Сергей Петрович искоса взглянул на нее. Официальный тон Тепловой ему не понравился.

— Ну, хорошо, инструктируйте, — сказал он. — Что вы можете мне посоветовать?

— Вы остаетесь работать начальником охраны завода.

— А дальше что?

— Дальше вот что: помните бомбежку электростанции во время эвакуации завода?

— Хорошо помню.

— Помните, но не хорошо. Сердюк помнит лучше. Одна бомба упала возле котельной, в аварийный склад топлива, и не взорвалась.

— Ну, а дальше?

— Нужно найти эту бомбу, буквально из-под земли выкопать и взорвать поближе к котельной. По всем данным, это была бомба весом в одну тонну.

Крайнев схватил Теплову за руку.

— Валечка, вы возвращаете меня к жизни!

— Нет, голубчик, — грустно возразила она, — я возвращаю вас к смерти. — Помолчала и добавила: — Вернее, к бессмертию, Сергей Петрович, — и грустно заглянула в его заблестевшие глаза.

Валентина рассказала о событиях последних дней. На шахте при опробовании подъемника мотор начал вращаться в обратную сторону, канат оборвался, и двухтонная клеть полетела вниз. Ее подняли, с большим трудом отремонтировали, но при следующем опробовании повторилось то же самое.

Вблизи города, на крутом спуске, пошла под откос машина с гитлеровскими автоматчиками. Это было уже дело рук Сашки, который среди бела дня «растерял» на дорого самодельные шипы из толстой проволоки. Шип проколол баллон, и шофер потерял управление.

Во время ночной облавы на скрывающихся от мобилизации убили двух полицейских.

— Кипит народ, — сказала Валя в заключение.

— Да, закипела сталь, — задумчиво отозвался Крайнев. — Вы знаете, Валя, то, что происходит у нас в стране, я представляю себя как огромнейшую плавку стали. Весь народ становится стальным монолитом небывалой твердости, и я чувствую, знаю: близок тот день, когда вся гитлеровская нечисть — этот шлак человечества — будет выброшена за порог.

 

Снова потянулись недели, полные тревог и напряжения. Крайневу никак не удавалось убедить фон Вехтера в необходимости удалить с территории завода неразорвавшиеся бомбы.
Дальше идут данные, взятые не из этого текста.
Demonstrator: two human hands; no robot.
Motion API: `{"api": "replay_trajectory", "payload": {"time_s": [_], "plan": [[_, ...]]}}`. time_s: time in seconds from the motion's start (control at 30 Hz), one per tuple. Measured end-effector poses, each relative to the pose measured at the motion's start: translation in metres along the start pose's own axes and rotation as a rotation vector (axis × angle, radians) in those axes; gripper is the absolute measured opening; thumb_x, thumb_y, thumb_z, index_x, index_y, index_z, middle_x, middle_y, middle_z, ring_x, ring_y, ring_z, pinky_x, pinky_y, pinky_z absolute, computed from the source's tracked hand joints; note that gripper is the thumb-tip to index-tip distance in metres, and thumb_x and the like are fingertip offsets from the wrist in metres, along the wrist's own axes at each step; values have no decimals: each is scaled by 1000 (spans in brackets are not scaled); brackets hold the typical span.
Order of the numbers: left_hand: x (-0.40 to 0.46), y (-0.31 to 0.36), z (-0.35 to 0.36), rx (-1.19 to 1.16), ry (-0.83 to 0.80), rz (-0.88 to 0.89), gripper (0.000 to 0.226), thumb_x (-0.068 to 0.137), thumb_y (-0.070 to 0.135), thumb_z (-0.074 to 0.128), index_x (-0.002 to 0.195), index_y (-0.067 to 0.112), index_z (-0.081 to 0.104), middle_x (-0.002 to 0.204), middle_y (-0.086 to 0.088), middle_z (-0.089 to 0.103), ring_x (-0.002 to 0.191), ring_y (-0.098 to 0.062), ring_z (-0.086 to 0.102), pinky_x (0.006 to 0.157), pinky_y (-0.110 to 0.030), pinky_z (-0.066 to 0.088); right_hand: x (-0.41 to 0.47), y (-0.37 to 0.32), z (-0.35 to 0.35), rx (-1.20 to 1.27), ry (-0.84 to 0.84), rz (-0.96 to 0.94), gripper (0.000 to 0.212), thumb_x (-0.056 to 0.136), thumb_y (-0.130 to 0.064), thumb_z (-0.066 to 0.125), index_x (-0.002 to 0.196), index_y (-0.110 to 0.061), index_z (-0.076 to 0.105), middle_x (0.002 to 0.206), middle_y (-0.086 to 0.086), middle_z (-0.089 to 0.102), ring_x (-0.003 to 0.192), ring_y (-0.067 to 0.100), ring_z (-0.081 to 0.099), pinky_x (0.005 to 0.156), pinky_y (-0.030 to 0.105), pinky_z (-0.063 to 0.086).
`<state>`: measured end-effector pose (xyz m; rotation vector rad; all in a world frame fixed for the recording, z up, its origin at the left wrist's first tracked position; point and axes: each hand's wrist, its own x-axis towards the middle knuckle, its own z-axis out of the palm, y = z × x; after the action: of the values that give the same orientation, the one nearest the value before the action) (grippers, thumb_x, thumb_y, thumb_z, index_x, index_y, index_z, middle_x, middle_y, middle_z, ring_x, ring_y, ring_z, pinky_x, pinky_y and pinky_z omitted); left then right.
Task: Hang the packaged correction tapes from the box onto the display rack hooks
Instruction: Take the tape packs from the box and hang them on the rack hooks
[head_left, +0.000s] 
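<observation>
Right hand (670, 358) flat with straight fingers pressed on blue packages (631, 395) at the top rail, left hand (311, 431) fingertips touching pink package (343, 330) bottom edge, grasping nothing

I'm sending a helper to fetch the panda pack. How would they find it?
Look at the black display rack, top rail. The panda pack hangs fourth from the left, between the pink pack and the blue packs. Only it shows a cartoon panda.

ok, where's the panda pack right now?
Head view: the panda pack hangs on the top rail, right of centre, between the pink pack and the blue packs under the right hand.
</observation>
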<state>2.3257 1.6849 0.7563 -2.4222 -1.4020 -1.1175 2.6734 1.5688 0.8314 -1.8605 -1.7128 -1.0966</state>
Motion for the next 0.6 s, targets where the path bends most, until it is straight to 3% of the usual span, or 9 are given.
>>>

Сергей Петрович решился на последнюю меру. Он отправился к коменданту города Пфаулю и обстоятельно рассказал ему, что произойдет, если красные вздумают бомбить завод и одна из бомб упадет рядом с неразорвавшейся бомбой.

Пфауль, не раздумывая, снял телефонную трубку и приказал Вехтеру заняться удалением бомб с заводской территории.

Сергей Петрович сутками не уходил с завода, с неподдельным старанием следя за всем и за всеми. Он очень боялся потерять свой престиж в глазах фашистских заправил, боялся, что из-за какого-нибудь пустяка сорвется весь его замысел.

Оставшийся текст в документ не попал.